## Try it
Practice item. Set the material below down again exactly, with no pictures.

## Data
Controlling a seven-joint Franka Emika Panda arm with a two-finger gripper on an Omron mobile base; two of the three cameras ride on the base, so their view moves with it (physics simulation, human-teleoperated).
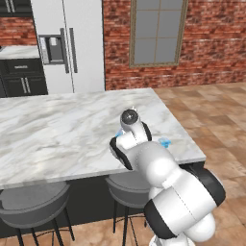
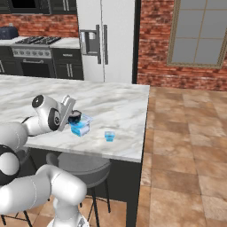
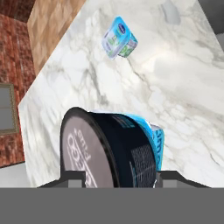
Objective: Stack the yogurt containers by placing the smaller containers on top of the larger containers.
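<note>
Dark cup carried at the big tub, tiny tub waiting to its right.

In the right base view, going left to right: the gripper point(image 2: 71, 114) sits at about nine o'clock, its jaws closed on the dark cup point(image 2: 74, 117), which is at the top of the big tub point(image 2: 81, 127); I cannot tell whether cup and tub touch yet. The cup seems to be tilted, likely because the hand reaches in at a slant. Toward three o'clock of the tub, apart from it, the tiny tub point(image 2: 109, 135) stands alone on the counter point(image 2: 119, 106), near the front edge. In the hand view the cup point(image 3: 109, 151) lies between the fingertips with the big tub point(image 3: 156, 142) just behind it, and the tiny tub point(image 3: 119, 38) sits at twelve o'clock. Judged from this, the cup is being set down; the tiny tub comes after.
</note>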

## Task result
Controlling a seven-joint Franka Emika Panda arm with a two-finger gripper on an Omron mobile base; two of the three cameras ride on the base, so their view moves with it (physics simulation, human-teleoperated).
Objective: Stack the yogurt containers by placing the smaller containers on top of the larger containers.
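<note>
Dark cup carried at the big tub, tiny tub waiting to its right.

In the right base view, going left to right: the gripper point(image 2: 71, 114) sits at about nine o'clock, its jaws closed on the dark cup point(image 2: 74, 117), which is at the top of the big tub point(image 2: 81, 127); I cannot tell whether cup and tub touch yet. The cup seems to be tilted, likely because the hand reaches in at a slant. Toward three o'clock of the tub, apart from it, the tiny tub point(image 2: 109, 135) stands alone on the counter point(image 2: 119, 106), near the front edge. In the hand view the cup point(image 3: 109, 151) lies between the fingertips with the big tub point(image 3: 156, 142) just behind it, and the tiny tub point(image 3: 119, 38) sits at twelve o'clock. Judged from this, the cup is being set down; the tiny tub comes after.
</note>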

Fully answered, the exercise is complete.